Dans Service public 2 : Fronts contre Front, tout le monde est perdu
Le directeur de l’information de Radio France jean-Philippe Baille en est convaincu : « tu vois bien qu’ils sont tendus, qu’ils ont tous la trouille. » Il parle alors des personnalités politiques : elles ne sont pas préparées du tout. Le documentaire les montre dans leurs faiblesses, à un moment très restreint où ils doivent reconnaître qu’ils ne peuvent pas mettre en place ce qu’ils auraient souhaité. Idem pour leur staff, leurs assistants, qui tentent tant bien que mal de construire les fameux éléments de langage.
Sauf que France Info non plus n’était pas prêt. Il a fallu s’adapter aux exigences de l’Arcom, en laissant la parole à chaque camp politique, en respectant le temps de parole. Quitte à sacrifier l’intérêt éditorial : c’est la donne, il faut l’accepter. Le service public a encore montré qu’il sait faire ça, qu’il sait laisser la parole à tout le monde, qu’il sait faire du journalisme qui soit honnête, qui ne fasse pas copain-copain avec les politiques.
Service public 2 : Fronts contre Front non plus n’était pas prêt. Par rapport au premier opus, la qualité paraît moindre. L’image par exemple aurait pu être plus soignée, mais c’est un détail. Ce qui est plus problématique, c’est le son. Parfois, on n’entend pas grand-chose, c’est même à certains moments brouillon, avec trop de bruits de fond.
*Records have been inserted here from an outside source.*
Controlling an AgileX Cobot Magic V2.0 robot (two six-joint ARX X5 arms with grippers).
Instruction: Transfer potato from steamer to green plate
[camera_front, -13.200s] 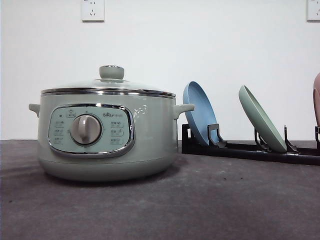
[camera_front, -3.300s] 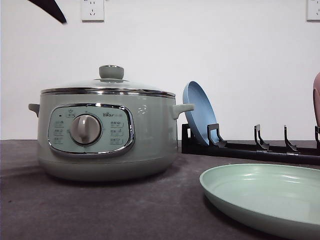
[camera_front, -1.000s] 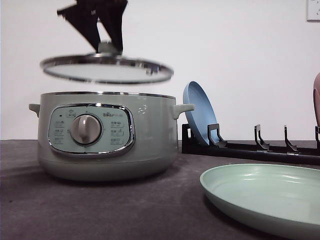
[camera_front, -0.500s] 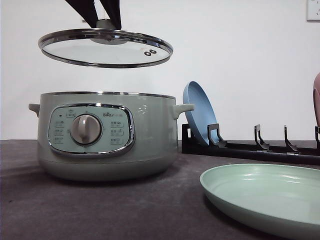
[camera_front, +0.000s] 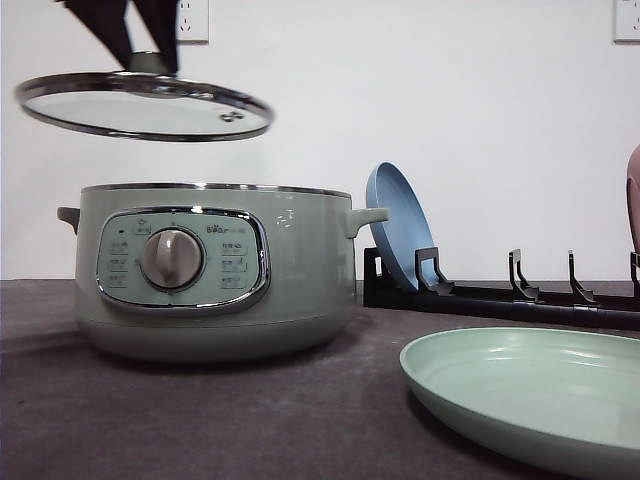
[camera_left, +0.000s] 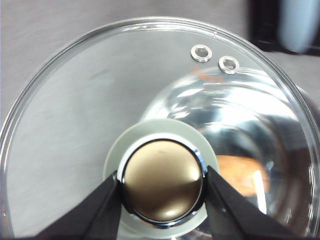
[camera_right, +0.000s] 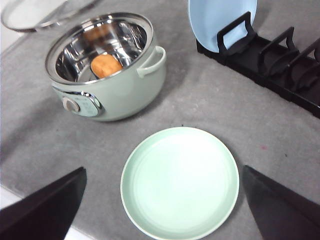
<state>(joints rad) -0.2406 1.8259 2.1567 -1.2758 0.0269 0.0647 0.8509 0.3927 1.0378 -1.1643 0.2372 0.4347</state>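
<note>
The steamer (camera_front: 215, 270) stands open on the left of the grey table. The potato (camera_right: 106, 65) lies on the bottom of its steel bowl; through the glass it shows as an orange blur (camera_left: 242, 175). My left gripper (camera_front: 140, 40) is shut on the knob (camera_left: 162, 185) of the glass lid (camera_front: 145, 105). It holds the lid level in the air, above and to the left of the pot. The green plate (camera_right: 180, 182) lies flat on the table to the right of the pot. My right gripper (camera_right: 165, 215) hangs open high above it, with nothing between its fingers.
A black dish rack (camera_front: 500, 295) stands behind the green plate, with a blue plate (camera_front: 400, 225) leaning in its left slot. A pinkish thing (camera_front: 634, 195) shows at the far right edge. The table's near edge (camera_right: 30, 197) runs close to the pot.
The left gripper has carried the lid up off the steamer and then leftward, so that it overhangs the pot's left side. The pot and the green plate have not moved.
</note>
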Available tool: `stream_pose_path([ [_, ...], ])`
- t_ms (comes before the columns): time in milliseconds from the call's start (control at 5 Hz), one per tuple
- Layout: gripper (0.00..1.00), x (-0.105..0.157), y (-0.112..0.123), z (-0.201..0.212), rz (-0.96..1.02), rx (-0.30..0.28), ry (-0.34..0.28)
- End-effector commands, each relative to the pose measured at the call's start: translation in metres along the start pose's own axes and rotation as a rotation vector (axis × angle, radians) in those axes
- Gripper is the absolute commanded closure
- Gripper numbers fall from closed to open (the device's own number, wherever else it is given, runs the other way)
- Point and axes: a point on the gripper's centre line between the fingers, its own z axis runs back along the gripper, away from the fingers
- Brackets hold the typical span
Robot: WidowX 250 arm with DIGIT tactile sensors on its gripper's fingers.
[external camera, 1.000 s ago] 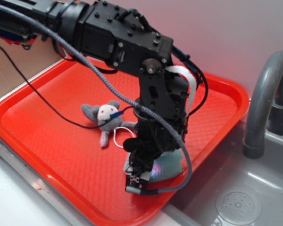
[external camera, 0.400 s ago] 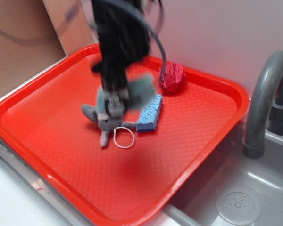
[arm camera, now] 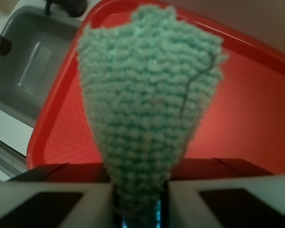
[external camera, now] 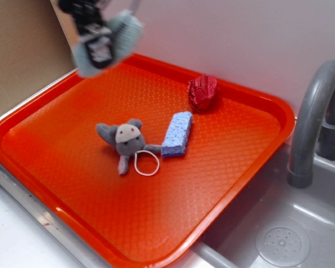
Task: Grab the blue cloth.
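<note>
Up at the far-left corner, gripper clamped tight on the blue cloth, pinched between both fingers (bulk fanning past the tips), high above the red tray. Below: mouse, sponge, red ball.

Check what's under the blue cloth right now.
Nothing touches it: the blue cloth hangs pinched in the tool, with the bare far-left corner of the red tray below. The wrist view's middle is covered by cloth.
</note>
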Motion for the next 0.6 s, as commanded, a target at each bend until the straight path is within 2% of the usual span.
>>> stream_pose_path([
  [0, 1.0, -0.049, 0.026, 0.063, 0.255, 0.132, -0.106],
  [200, 1.0, -0.051, 0.032, 0.069, 0.303, 0.233, -0.099],
  [400, 1.0, -0.055, 0.034, 0.073, 0.304, 0.267, -0.078],
])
La réalisation a enregistré comme elle pouvait durant ces quelques semaines, puis a monté le documentaire avec ce qu’elle pouvait. La fébrilité, ce n’était pas que pour les responsables politiques ou pour les journalistes : elle est aussi pour ce documentaire. Mais Service public 2 est d’intérêt public, montrant comment ce monde fonctionne au grand jour. Et ça, on en redemande.
Le documentaire est disponible gratuitement en replay sur LCP.